Technically, risk management is the broad term given for the business discipline that protects the assets and profits of an organization by reducing the potential for loss before it happens, mitigating the impact of a loss if it occurs and executing a swift recovery after the loss, according to the Risk and Insurance Management Society Inc. More specifically, it involves a number of steps, including risk identification, the measurement and evaluation of exposures, exposure reduction or elimination, risk reporting and risk transfer and/or financing for losses that may occur.

Simply, risk management is about protecting people, property and other assets. And an effective risk management system is an ongoing process of analysis, communication and modification.
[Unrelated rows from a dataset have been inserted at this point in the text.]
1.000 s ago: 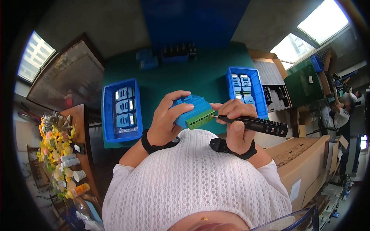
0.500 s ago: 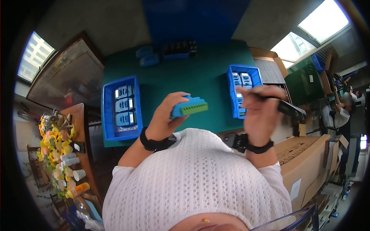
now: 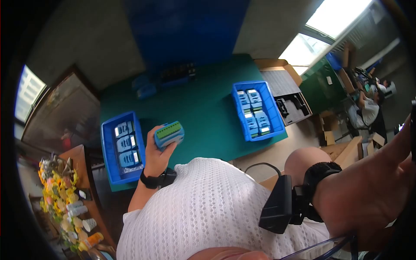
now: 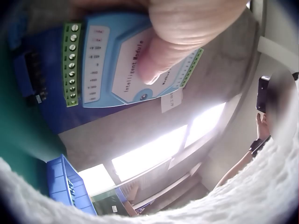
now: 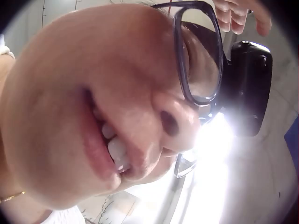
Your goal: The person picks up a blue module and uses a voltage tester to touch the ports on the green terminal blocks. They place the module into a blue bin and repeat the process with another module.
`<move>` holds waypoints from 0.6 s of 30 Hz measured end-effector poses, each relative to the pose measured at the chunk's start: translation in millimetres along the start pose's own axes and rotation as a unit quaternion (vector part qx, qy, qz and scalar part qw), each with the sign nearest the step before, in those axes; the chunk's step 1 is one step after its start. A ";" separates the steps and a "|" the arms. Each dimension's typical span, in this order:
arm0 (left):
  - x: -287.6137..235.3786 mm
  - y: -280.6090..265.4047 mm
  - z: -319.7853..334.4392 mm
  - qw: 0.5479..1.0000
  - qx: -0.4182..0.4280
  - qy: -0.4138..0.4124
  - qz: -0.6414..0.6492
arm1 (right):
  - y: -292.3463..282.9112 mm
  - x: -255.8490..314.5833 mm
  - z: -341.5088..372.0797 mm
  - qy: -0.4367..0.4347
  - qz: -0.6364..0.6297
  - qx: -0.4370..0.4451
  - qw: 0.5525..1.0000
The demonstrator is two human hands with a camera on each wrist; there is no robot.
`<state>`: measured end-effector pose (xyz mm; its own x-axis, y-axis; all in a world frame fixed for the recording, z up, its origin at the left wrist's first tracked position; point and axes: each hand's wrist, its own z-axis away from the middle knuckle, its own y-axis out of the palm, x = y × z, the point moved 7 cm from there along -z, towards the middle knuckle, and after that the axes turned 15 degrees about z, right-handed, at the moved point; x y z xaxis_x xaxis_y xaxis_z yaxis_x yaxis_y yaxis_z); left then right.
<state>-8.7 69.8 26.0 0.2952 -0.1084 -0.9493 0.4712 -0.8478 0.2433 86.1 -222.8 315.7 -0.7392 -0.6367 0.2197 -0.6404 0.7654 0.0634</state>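
Note:
The left hand [image 3: 157, 158] holds a blue module [image 3: 162, 142] with a green terminal strip facing up in the head view. In the left wrist view, the thumb [image 4: 173, 46] presses on the printed label of the module [image 4: 100, 60], between its two green terminal strips. The right hand [image 3: 368, 190] is raised close to the head camera at the right edge. Its loosely bent fingers [image 5: 238, 16] show beside the black head-worn camera [image 5: 250, 88] in the right wrist view. No held object shows in it, and part of this hand is cut off.
Blue bins with modules stand on the green table [image 3: 195, 125]: one at left [image 3: 106, 151], one at right [image 3: 275, 108]. More blue items [image 3: 145, 89] lie at the back. An open carton [image 3: 299, 110] is beside the right bin; another person [image 3: 368, 110] sits at far right.
The right hand has left the module's terminals and risen to the head; its black pen-like tool has gone from sight. The left hand has turned the module. The head view has shifted and tilted.

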 end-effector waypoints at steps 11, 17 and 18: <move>1.4 6.2 0.7 1.000 0.019 0.004 0.013 | -11.2 41.8 -12.5 -0.059 0.077 -0.005 0.995; 3.8 6.1 3.1 1.000 0.024 0.001 -0.020 | -9.8 61.5 -14.0 -0.085 0.108 0.002 0.991; 2.4 6.7 4.2 0.999 0.026 -0.004 -0.023 | -10.5 65.3 -15.1 -0.089 0.112 0.000 0.990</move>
<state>-8.3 61.7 24.6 0.2678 -0.0720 -0.9608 0.4412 -0.8773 0.1888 47.7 -271.0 344.2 -0.8877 -0.4571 0.0542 -0.4560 0.8894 0.0330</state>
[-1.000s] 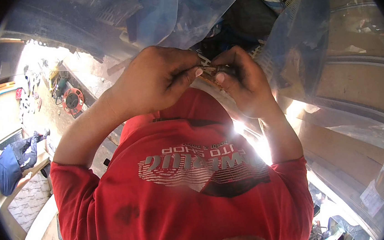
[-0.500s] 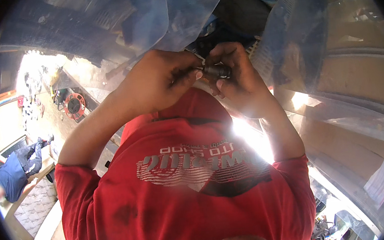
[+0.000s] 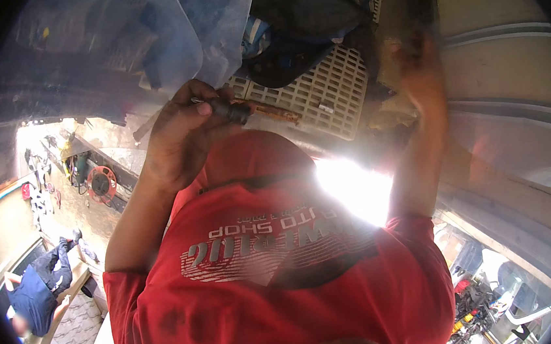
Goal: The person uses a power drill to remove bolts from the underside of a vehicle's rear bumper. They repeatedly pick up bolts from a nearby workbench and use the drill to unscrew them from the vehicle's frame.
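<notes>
The dark cylindrical piece [image 3: 233,111] sat at eleven o'clock from the view's centre, in the left hand [image 3: 183,131], and seemed liable to slip toward the pale perforated panel [image 3: 344,90], between one and two o'clock, if that one-handed grip slackened or tilted. The left hand's thumb and fingers were closed around the piece; the right hand [image 3: 417,71], well apart at two o'clock, was too blurred to tell its finger spread or whether it held anything.
</notes>
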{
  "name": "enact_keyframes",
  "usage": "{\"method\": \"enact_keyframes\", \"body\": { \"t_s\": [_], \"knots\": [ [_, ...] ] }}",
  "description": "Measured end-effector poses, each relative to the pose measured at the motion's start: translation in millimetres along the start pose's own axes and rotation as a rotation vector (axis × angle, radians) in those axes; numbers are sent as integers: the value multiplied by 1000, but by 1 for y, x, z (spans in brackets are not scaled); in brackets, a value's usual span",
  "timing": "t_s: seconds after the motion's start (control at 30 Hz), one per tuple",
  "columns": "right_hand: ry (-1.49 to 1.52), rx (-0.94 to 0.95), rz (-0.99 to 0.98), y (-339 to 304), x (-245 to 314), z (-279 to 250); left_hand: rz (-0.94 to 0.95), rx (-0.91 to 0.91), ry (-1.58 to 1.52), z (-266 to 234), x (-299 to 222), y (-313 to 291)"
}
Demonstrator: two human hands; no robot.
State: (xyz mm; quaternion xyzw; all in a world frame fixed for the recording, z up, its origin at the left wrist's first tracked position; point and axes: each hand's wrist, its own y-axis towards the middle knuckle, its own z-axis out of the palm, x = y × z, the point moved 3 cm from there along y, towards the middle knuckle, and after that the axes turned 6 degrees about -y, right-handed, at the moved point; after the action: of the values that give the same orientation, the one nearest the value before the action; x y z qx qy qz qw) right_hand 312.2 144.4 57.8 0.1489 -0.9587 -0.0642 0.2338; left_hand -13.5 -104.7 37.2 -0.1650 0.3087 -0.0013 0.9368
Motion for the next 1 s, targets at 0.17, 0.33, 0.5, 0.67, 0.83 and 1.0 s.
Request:
{"method": "enact_keyframes", "body": {
  "t_s": [0.17,0.33,0.5,0.67,0.83,1.0],
  "knots": [
    [-361,281,59,28,-89,26,-103,-4,-4,-12,2,-12],
    [-150,313,-135,32,-75,118,-39,-115,198,-3,-4,-28],
    [-536,422,-64,77,-161,187,-56,-153,285,-2,-1,-45],
    [-594,353,-220,79,-155,168,43,-254,280,-38,-7,-103],
    [-319,140,-298,49,-100,93,58,-508,332,-83,-12,-180],
    [89,185,-366,-38,16,49,106,-672,88,-171,32,-247]
  ]
}}
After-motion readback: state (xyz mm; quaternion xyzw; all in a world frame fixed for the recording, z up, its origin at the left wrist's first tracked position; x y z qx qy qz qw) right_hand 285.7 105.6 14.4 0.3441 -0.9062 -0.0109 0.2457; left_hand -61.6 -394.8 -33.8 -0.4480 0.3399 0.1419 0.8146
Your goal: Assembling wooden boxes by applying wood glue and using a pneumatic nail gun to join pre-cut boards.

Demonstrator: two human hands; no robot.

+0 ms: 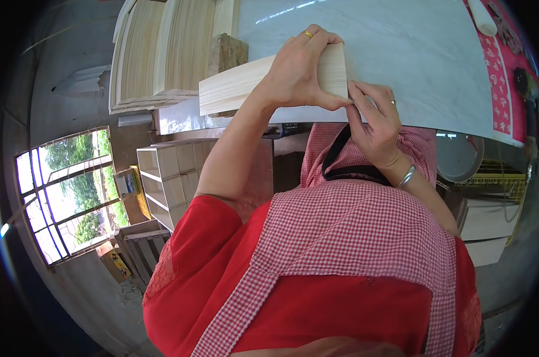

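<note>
A pale, flat wooden board [235, 85] lies on the light table in front of me. My left hand [294, 72] spans its right part, fingers over the far edge and thumb at the near right corner, closed on the board. At that same corner, my right hand [376, 122] has its thumb and fingers pinched together. Whether a small thing sits in that pinch cannot be made out. Behind the board's left part stands a rough brownish block [229, 52]; the board seems to rest partly over something brown underneath.
Tall stacks of similar boards [174, 50] stand at the table's left. On the right are a pink patterned cloth [500, 89] and a white roll-shaped object [482, 19]. White compartment shelving [156, 178] is below left, and a round grey container [459, 156] below right.
</note>
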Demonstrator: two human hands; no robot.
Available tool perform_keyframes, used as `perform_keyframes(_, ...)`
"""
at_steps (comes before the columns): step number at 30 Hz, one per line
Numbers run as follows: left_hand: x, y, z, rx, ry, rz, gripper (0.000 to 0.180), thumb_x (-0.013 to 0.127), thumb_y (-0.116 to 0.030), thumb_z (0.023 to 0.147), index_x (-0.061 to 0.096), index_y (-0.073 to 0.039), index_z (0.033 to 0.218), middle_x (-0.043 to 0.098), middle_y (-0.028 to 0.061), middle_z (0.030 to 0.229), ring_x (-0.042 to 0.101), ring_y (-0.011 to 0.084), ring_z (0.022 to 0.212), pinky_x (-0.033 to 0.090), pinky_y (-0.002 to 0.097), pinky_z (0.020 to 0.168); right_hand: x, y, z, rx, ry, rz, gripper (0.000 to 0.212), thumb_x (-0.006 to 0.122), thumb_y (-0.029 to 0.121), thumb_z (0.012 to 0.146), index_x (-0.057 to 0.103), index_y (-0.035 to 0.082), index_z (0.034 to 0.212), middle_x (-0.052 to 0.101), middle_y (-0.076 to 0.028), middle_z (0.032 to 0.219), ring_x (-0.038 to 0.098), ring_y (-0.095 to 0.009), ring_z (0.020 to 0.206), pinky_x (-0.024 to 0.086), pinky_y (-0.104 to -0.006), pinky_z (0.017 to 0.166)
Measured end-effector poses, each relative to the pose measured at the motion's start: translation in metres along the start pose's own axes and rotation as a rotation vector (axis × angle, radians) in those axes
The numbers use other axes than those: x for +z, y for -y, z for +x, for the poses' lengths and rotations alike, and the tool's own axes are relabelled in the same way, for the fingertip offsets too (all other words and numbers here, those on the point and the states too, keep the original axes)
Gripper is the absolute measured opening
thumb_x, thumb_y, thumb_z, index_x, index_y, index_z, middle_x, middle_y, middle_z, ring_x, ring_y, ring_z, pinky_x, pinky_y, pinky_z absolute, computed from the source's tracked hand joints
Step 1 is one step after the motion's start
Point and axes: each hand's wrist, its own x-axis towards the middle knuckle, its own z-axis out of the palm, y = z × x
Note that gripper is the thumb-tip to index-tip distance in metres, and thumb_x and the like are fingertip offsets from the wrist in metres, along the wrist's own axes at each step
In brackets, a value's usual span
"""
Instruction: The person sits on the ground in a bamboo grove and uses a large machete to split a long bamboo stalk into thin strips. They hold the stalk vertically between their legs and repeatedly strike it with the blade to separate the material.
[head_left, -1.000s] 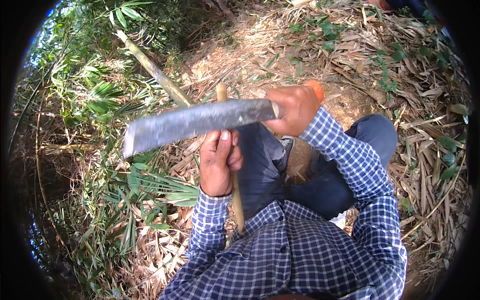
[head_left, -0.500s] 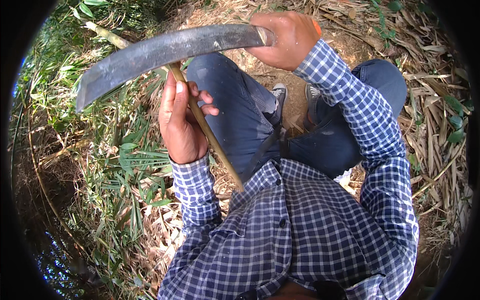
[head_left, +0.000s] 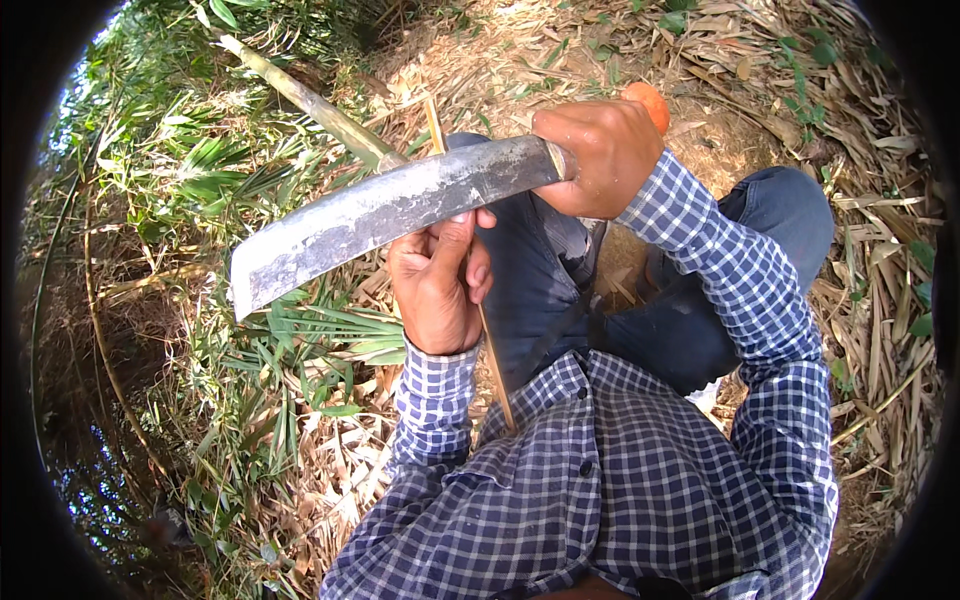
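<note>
My right hand (head_left: 603,158) is wrapped round the handle of a machete, whose orange butt (head_left: 649,106) sticks out beyond the fist. The broad, worn grey blade (head_left: 385,215) reaches left across the view, over the fingertips of my left hand (head_left: 438,288). Between thumb and fingers that hand grips a thin split wooden stick (head_left: 497,375). Its lower end points at my shirt front, and its upper end shows past the far edge of the blade. The middle of the stick is hidden by the blade and my fingers. Whether the blade touches it, I cannot tell.
My bent knees (head_left: 780,225) in dark trousers are beyond my hands. A cut pole (head_left: 310,103) slants in from the upper left. Green leafy growth (head_left: 215,180) fills the left side, and dry leaf litter (head_left: 885,365) covers the ground at right.
Both hands have moved right. The machete has come lower and nearer, with its flat turned more upward. The stick has turned in my left hand and now shows a paler side.
</note>
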Motion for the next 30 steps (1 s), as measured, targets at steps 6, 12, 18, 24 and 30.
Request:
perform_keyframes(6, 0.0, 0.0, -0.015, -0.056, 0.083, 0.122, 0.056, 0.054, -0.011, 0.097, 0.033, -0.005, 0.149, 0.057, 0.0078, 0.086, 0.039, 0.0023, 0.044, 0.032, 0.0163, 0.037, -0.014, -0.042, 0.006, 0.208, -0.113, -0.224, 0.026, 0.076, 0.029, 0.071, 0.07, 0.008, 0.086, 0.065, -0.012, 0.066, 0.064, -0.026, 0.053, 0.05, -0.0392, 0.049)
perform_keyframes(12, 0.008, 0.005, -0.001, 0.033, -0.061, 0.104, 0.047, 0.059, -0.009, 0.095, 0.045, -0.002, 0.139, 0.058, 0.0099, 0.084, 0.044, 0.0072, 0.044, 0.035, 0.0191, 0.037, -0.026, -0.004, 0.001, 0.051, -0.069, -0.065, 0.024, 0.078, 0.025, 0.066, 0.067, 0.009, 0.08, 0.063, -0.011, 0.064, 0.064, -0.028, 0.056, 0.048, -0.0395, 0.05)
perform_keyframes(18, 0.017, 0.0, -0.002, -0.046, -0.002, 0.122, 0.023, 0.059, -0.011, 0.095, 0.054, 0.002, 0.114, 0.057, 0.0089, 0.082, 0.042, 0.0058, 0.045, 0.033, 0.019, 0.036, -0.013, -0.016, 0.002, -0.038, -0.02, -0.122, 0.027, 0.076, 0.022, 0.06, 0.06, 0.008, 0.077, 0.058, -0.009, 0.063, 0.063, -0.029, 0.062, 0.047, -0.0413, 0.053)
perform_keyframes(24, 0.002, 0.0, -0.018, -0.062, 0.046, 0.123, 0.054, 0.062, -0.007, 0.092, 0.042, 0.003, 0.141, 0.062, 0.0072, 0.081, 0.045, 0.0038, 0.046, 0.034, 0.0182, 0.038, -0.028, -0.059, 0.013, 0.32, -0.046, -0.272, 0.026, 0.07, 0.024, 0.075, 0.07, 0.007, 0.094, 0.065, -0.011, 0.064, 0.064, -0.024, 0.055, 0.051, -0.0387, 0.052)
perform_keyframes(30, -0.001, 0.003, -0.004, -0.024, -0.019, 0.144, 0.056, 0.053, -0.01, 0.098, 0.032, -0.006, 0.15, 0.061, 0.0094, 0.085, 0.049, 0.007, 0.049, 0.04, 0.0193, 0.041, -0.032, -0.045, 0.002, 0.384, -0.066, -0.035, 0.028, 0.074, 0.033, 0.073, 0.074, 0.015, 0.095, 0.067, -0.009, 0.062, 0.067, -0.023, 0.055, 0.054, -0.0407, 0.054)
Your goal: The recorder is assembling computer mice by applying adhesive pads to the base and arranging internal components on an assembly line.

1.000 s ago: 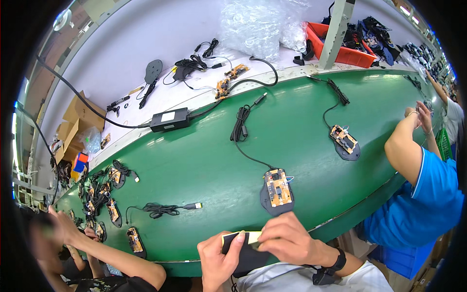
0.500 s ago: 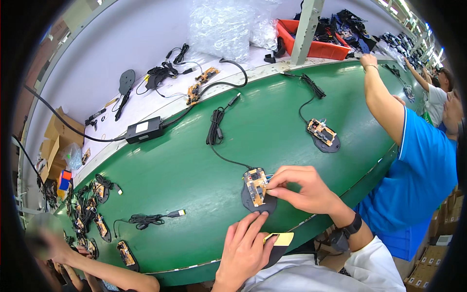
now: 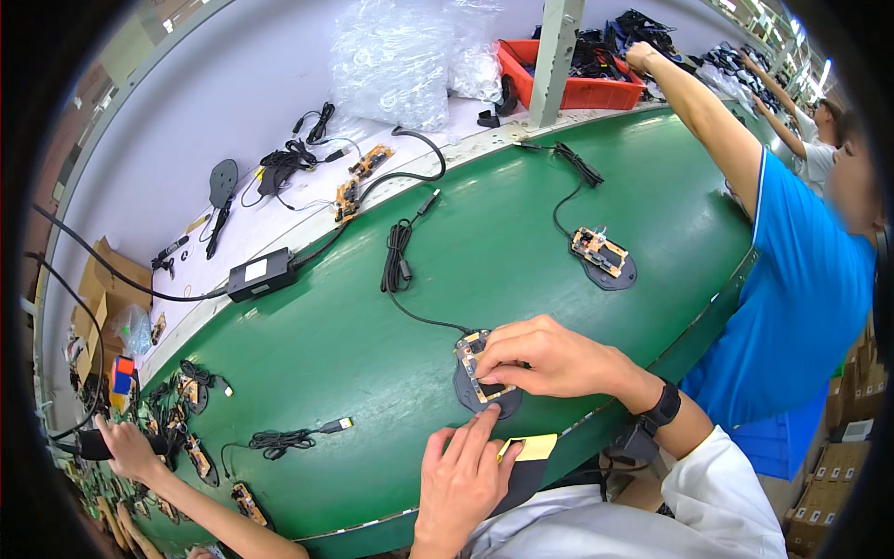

While risks will vary from one organization to the next, many businesses think of risk management in relation to insurance. Some of the most common types of insurance businesses use to protect their assets are workers' compensation, property, automobile and general liability insurance.

BROADER THAN INSURANCE

Risk management is much broader than addressing risk transfer and loss control through insurance, according to Dave Eckroth, a senior vice president with Parker, Smith & Feek's Anchorage office. The Bellevue, Wash.-based firm is one of the top 100 brokers in Alaska and was recently named the Agency of the Year by Rough Notes Co., a leading insurance publisher. The company was selected for the honor from more than 50,000 independent agencies nationwide.

"Risk management really addresses what I refer to as the total cost of risk, which goes well beyond the cost of an insurance premium," Eckroth says.

For instance, risk management can encompass the contractual transfer of risk, such as between a contractor and its subcontractors. It can also include the cost of mitigating risk by making an investment in safety equipment, reducing the number of workers' compensation claims and returning an employee to work sooner to minimize the severity of loss.

And from a slightly different perspective, risk management can cover losses that an organization decides to self insure--retained loss. For example, a company with a large fleet of autos could decide to insure for liability instead of full insurance. "Those risks which you can potentially sustain are the types that are better to self insure," Eckroth says. "The risks which can cause substantial harm to the organization, you would be better off transferring elsewhere."

The job of evaluating risk is...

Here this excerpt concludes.